La blanchisserie est une source majeure de pollution microplastique dans l'environnement, et les filtres à laver en ligne sont une solution potentielle pour empêcher les fibres d'entrer dans les voies navigables. Mais quelle est la probabilité que les gens soient prêts à les payer?
Des chercheurs de l'État de Portland ont interrogé un échantillon d'électeurs enregistrés et de groupes d'intérêt environnemental en Oregon pour évaluer les connaissances générales des répondants et les préoccupations entourant les microplastiques, ainsi que leur volonté de payer pour les filtres à lave-linge à haute efficacité. Les chercheurs espèrent que l'étude pourra fournir des informations plus importantes aux décideurs. Actuellement, le projet de loi du Sénat 526 de l'Oregon est mis en considération des comités, qui nécessiterait de nouveaux lave-vêtements vendus dans l'État pour disposer d'un système de filtration en microfibre d'ici 2030.
Résultats publiés dans la revue Microplastiques et nanoplastiques Montrez que moins d'un quart des 664 répondants seraient disposés à payer le prix fort pour un filtre externe à haute efficacité, ce qui indique la nécessité que les filtres soient inclus dans les achats de point de vente plutôt qu'après coup.
Un programme d'adoption précoce à échelle limitée peut être une option de mise en œuvre de transition réalisable. Jusqu'à 20% de personnes supplémentaires soutiennent l'adoption des filtres sur leurs machines à laver existantes si une partie du coût était couverte par une subvention gouvernementale.
« Les machines à laver sont une source majeure de microfibres et de microplastiques entrant dans nos systèmes d'eaux usées et, finalement, nos voies navigables », a déclaré Elise Granek, co-auteur de l'étude et professeur de sciences de l'environnement et de gestion au PSU. « Le mandat de filtres à lave-linge au point de vente a été identifié comme un outil pour réduire considérablement cette source de microplastiques entrant dans les environnements aquatiques. »

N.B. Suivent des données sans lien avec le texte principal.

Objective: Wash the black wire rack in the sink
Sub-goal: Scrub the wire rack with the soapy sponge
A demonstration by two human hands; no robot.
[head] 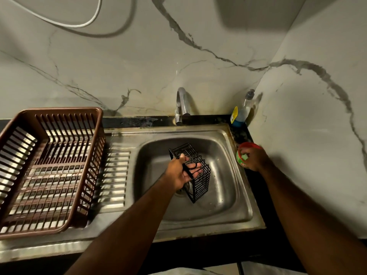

Pourtant, les chercheurs disent que les filtres ne sont pas une solution complète à eux seuls et que les décideurs doivent continuer à accorder une attention à la réduction des sources, à des investissements dans des alternatives en plastique et à l'amélioration des réglementations de l'industrie.
Les auteurs de l'étude incluent Amanda Gannon, diplômée du programme de gestion de la maîtrise en environnement de PSU; Elise Granek et Max Nielsen-Pincus, professeurs de sciences de l'environnement et de gestion au PSU; et Luke Harkins, chef d'état-major du représentant de l'Oregon, David Gomberg.